* **Goal of the exercise**:
Would you reproduce the whole listing exactly, dropping any pictures it holds?

* **Recorded data**:
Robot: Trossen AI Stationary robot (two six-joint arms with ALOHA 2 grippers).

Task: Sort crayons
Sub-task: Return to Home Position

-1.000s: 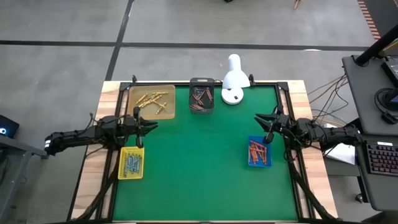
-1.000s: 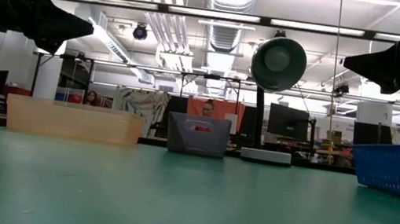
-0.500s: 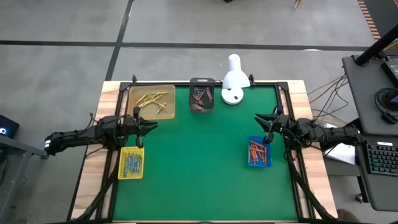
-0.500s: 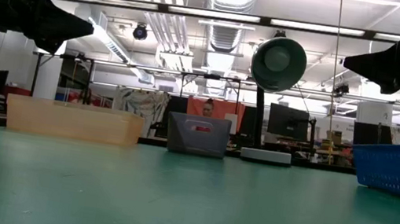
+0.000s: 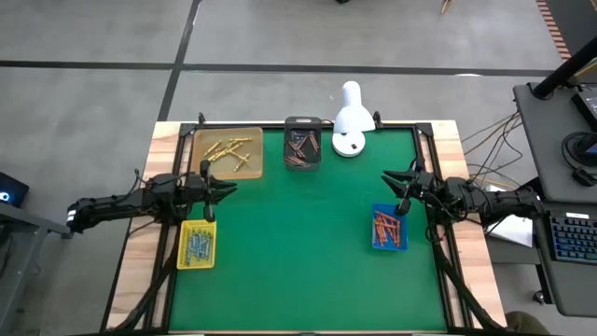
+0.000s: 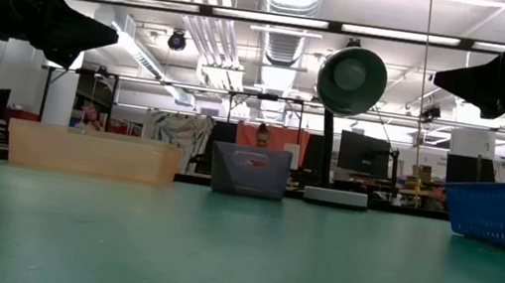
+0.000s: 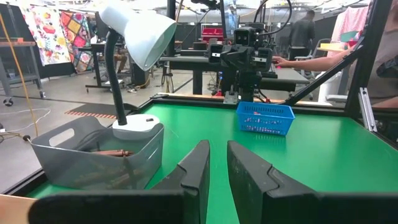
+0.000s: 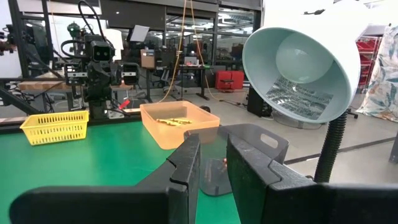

* **Response area**:
Robot: Trossen AI Stationary robot (two six-joint arms with ALOHA 2 grippers).

Task: Sort crayons
Sub-task: Return to Home Position

-1.000s: 
-1.000s: 
-0.500s: 
-0.500s: 
+0.000s: 
+0.000s: 
+0.000s: 
+0.000s: 

For this exercise, nothing more remains to be done.